THE TASK =
Out of the lines below, please list those that hold the string "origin".

Segment Open

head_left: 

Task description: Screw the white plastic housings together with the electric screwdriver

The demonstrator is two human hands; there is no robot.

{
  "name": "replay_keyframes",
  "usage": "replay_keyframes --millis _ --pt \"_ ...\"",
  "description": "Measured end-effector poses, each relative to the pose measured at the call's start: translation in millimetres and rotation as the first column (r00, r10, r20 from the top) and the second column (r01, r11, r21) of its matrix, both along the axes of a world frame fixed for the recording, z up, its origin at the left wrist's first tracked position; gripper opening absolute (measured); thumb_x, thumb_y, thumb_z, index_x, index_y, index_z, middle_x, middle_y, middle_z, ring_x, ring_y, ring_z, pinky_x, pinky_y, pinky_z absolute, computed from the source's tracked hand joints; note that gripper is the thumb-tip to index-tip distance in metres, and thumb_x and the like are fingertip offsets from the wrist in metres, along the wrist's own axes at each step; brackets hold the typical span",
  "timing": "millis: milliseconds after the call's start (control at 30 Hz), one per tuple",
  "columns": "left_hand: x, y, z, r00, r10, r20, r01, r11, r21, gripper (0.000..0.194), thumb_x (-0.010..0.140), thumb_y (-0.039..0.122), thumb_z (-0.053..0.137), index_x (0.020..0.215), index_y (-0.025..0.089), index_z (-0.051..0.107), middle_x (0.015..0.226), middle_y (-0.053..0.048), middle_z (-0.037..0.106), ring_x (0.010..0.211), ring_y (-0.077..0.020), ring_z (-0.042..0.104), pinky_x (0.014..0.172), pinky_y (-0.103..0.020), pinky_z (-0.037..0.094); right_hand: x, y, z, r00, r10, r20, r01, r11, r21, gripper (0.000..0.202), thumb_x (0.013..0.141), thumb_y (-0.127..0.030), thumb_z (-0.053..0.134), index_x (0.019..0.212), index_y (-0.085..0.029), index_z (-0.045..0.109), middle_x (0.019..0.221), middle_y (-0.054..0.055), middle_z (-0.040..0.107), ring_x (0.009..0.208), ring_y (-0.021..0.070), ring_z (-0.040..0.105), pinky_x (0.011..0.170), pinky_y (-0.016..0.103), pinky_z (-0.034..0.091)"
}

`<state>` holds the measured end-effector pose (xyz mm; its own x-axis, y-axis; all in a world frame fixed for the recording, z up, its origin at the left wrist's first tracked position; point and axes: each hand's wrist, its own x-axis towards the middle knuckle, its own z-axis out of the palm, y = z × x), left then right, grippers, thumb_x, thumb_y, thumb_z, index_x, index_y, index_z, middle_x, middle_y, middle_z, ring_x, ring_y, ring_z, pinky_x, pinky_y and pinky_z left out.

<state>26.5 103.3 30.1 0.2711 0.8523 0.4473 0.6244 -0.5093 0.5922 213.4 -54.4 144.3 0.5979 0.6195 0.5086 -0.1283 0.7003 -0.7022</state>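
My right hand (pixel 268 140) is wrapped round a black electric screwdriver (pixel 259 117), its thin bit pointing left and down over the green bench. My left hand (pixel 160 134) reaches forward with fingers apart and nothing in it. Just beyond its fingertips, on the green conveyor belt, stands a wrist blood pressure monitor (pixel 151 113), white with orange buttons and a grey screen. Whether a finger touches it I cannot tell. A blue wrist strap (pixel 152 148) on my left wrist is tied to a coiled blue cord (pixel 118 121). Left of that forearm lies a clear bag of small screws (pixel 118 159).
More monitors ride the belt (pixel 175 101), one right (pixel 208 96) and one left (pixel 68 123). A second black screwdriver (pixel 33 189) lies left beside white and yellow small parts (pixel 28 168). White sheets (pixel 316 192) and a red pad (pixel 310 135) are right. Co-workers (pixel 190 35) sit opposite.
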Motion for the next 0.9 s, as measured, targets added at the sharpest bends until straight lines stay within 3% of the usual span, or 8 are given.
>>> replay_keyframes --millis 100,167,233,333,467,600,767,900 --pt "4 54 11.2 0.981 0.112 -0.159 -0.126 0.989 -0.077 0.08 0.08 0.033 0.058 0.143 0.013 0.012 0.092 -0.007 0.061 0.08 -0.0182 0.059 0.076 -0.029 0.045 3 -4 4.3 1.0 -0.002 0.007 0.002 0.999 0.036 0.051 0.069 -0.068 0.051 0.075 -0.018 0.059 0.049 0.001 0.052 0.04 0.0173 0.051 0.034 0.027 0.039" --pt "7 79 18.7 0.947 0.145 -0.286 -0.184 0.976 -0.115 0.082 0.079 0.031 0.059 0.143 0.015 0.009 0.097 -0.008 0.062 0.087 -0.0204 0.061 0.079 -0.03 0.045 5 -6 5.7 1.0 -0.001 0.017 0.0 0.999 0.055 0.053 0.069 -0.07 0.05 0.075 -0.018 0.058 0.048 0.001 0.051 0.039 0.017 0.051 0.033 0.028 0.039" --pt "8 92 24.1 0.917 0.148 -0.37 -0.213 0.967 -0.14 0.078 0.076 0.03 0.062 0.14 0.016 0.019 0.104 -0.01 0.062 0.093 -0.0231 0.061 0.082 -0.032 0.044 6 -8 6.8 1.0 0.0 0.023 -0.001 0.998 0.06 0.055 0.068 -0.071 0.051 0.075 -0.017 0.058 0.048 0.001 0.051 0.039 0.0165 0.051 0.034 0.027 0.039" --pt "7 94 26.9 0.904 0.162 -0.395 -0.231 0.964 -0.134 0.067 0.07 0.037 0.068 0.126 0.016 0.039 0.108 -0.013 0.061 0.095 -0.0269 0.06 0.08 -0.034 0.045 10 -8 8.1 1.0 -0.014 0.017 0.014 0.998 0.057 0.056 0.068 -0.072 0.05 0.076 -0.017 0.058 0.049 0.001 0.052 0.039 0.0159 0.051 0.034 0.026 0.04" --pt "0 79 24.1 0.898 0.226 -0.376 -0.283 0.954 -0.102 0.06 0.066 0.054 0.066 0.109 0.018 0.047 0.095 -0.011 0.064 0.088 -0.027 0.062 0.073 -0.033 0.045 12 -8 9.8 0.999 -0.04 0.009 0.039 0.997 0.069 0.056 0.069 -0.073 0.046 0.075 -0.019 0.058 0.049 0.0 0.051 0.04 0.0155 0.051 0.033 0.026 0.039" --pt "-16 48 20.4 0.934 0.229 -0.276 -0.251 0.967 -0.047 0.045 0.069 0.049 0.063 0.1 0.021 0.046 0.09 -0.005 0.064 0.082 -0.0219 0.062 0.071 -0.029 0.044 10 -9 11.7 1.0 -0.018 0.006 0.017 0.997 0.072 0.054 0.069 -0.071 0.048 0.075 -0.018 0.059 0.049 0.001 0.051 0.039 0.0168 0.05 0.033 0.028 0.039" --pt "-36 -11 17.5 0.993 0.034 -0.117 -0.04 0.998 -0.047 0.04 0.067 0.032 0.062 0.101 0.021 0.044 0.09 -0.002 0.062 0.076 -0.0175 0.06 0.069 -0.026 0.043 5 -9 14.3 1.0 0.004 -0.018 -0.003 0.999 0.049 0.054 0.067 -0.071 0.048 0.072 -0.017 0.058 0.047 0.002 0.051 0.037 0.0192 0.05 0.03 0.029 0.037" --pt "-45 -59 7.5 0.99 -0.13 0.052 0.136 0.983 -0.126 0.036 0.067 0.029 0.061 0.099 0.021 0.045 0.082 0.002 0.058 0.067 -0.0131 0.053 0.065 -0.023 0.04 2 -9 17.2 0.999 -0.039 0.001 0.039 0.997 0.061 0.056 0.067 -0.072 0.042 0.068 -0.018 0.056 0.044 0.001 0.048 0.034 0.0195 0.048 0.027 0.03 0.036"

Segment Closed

EXERCISE SOLUTION =
  "description": "Measured end-effector poses, each relative to the pose measured at the call's start: translation in millimetres and rotation as the first column (r00, r10, r20 from the top) and the second column (r01, r11, r21) of its matrix, both along the axes of a world frame fixed for the recording, z up, its origin at the left wrist's first tracked position; gripper opening absolute (measured); thumb_x, thumb_y, thumb_z, index_x, index_y, index_z, middle_x, middle_y, middle_z, ring_x, ring_y, ring_z, pinky_x, pinky_y, pinky_z absolute, computed from the source's tracked hand joints; note that gripper is the thumb-tip to index-tip distance in metres, and thumb_x and the like are fingertip offsets from the wrist in metres, along the wrist's own axes at each step; brackets hold the typical span",
`<state>` holds the measured end-effector pose (xyz mm; its own x-axis, y-axis; all in a world frame fixed for the recording, z up, its origin at the left wrist's first tracked position; point and axes: each hand's wrist, its own x-axis towards the middle knuckle, its own z-axis out of the palm, y = z × x), left then right, grippers, thumb_x, thumb_y, thumb_z, index_x, index_y, index_z, middle_x, middle_y, middle_z, ring_x, ring_y, ring_z, pinky_x, pinky_y and pinky_z left out.

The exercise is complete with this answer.